The algorithm for doublet calling contains the following steps.

Doublet simulation

The input expression data is first normalized by using log(1 + scaled expression). Scaling is performed such that the total expression per barcode is 10000. This normalization procedure is very simple, but sufficient for doublet calling. Note that it is different than the normalization described in Normalize Single Cell Data.

The dimension of the data is then reduced by projecting it into PC space. See Feature selection and dimensionality reduction for more details. Note that feature selection is not used here.

Heterotypic doublets are afterwards simulated: one doublet is obtained by averaging the expression of two random barcodes that are sufficiently different from each other. For this, a k-nearest neighbor graph is calculated and two barcodes are considered sufficiently different if they are not found within each other's neighborhoods. The value of k is set from `Neighborhood size (%)'. Note that simulation might fail if this is set too high.

Simulated doublets are normalized and projected into the PC space.

Doublet features calculation

A k-nearest neighbor graph is calculated for all input barcodes and simulated doublets using a pre-defined set of values for k. For each input barcode and simulated doublet, the following doublet features are calculated:

• Is the nearest neighbor a simulated doublet?
• Distance to the nearest neighbor.
• Ratio between the distance to the nearest simulated doublet and nearest input barcode.
• For each value of k, the percentage of neighbors that are simulated doublets.
• For each value of k, the sum of the distances to the neighbors that are simulated doublets, divided by the sum of the distance to all neighbors.

Doublet classification

A Support Vector Machine (SVM) binary classifier is trained using the doublet features from above. Training is performed iteratively:

• In the first iteration, all input barcodes are used in the training data as singlets.
• In the subsequent iterations, input barcodes that are predicted as doublets are removed from the training data.
• The model's performance from each iteration is evaluated by the number of incorrect predictions it makes. There are three kinds of incorrect predictions:
  • how many simulated doublets are predicted as singlets;
  • how many input barcodes used in the training data are predicted as doublets (as these were assumed to be singlets);
  • how many input barcodes not used in the training data are predicted as singlets (as these were assumed to be doublets).
• Training ends when the input barcodes that are are predicted as doublets do not change or the performance of the model does not improve after a number of iterations.
• Doublets are finally predicted using the model with the best performance. All input barcodes that are predicted as doublets are removed.
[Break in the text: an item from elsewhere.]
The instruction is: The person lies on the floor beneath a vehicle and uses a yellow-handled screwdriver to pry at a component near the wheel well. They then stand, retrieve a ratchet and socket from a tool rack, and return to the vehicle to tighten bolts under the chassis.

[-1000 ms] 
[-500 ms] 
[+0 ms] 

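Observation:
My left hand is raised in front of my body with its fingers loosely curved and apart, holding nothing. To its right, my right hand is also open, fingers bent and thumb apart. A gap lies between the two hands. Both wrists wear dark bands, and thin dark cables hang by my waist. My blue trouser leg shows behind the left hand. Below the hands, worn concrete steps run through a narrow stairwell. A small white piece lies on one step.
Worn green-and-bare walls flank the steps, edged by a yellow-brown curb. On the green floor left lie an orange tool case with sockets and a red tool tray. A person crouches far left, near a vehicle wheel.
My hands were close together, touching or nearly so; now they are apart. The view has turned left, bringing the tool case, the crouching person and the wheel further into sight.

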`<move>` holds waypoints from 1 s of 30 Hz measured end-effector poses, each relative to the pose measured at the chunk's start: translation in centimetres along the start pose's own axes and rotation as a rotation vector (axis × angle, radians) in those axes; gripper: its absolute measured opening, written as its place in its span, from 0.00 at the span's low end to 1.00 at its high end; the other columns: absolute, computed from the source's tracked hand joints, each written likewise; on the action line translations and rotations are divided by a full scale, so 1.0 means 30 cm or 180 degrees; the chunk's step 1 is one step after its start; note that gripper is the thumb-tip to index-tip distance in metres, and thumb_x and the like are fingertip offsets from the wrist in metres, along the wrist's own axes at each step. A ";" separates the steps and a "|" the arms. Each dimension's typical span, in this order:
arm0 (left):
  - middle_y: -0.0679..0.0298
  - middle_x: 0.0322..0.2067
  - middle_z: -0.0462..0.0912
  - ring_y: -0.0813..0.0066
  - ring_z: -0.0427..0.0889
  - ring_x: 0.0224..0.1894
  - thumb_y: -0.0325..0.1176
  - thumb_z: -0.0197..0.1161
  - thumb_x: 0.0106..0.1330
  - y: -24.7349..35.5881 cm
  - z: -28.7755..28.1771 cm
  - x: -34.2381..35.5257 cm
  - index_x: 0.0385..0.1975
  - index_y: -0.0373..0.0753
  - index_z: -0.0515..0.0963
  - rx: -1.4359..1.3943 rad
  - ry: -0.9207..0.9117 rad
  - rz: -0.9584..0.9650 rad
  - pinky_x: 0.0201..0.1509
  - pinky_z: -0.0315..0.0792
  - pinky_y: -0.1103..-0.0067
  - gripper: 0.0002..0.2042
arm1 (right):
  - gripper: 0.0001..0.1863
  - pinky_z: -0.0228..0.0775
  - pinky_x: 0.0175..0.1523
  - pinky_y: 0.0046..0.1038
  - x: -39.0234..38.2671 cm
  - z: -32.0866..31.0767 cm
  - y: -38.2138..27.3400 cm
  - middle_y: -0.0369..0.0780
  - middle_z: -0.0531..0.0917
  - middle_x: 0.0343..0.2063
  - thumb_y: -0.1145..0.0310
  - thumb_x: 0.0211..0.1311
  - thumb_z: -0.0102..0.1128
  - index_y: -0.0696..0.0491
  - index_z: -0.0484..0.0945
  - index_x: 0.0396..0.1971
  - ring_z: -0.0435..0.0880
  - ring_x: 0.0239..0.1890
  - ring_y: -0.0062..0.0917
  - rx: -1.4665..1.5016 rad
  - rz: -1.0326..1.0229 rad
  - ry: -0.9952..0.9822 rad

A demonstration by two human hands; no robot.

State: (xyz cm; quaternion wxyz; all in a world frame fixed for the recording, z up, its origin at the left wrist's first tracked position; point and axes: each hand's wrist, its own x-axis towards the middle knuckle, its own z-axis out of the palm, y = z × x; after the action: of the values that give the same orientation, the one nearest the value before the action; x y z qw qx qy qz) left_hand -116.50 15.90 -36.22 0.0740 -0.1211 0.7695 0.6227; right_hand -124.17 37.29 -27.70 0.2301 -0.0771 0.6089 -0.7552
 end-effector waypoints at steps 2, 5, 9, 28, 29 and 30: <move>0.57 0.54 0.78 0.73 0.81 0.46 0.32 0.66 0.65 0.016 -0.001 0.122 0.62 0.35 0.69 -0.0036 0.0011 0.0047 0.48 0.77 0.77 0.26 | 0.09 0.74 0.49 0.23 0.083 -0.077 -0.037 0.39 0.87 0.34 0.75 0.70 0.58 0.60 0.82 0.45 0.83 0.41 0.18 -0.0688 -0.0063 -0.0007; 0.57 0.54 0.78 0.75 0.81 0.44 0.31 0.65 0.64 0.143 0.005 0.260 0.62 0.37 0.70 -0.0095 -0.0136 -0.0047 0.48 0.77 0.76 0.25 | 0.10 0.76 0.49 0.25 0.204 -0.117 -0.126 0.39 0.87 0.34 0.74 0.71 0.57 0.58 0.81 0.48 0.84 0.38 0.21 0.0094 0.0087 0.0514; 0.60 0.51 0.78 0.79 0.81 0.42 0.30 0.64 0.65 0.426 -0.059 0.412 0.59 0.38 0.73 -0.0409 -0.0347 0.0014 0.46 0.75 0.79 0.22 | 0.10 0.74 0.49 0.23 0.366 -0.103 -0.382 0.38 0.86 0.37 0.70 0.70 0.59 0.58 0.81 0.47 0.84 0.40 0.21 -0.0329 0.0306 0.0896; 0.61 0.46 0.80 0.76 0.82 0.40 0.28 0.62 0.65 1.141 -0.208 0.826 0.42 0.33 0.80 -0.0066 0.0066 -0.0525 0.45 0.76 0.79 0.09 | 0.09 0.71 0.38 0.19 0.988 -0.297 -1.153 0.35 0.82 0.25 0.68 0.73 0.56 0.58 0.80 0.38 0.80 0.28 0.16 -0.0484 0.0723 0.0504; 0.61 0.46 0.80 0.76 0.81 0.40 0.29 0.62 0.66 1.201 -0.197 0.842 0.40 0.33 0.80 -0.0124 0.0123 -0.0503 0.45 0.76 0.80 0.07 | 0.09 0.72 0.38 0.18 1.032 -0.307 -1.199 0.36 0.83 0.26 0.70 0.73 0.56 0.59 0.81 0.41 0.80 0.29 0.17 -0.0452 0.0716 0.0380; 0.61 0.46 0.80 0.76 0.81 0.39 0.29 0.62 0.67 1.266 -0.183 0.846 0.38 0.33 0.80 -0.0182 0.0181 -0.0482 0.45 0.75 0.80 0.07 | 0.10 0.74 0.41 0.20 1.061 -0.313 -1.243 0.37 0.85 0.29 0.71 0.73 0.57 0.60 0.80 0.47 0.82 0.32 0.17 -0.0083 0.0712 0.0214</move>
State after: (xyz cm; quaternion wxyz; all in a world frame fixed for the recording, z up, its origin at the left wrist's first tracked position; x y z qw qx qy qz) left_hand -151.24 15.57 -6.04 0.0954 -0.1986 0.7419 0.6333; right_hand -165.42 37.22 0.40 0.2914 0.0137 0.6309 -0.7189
The SVM produces a doublet score where a positive value indicates a doublet. Input barcodes are predicted as doublets as follows:

• `Specify expected doublets' is unchecked: Input barcodes that have a positive score.
• `Specify expected doublets' is checked: Input barcodes are sorted according to the score and barcodes with the highest scores are assigned as doublets.
  • During training, `Expected doublets (%)' determines how many barcodes are predicted as doublets.
  • For the final prediction, a doublet score threshold is calculated such that the number of input barcodes with a doublet score above this threshold falls in the interval given by `Expected doublets (%)' `Correction margin (%)' and the threshold is as close to 0 as possible.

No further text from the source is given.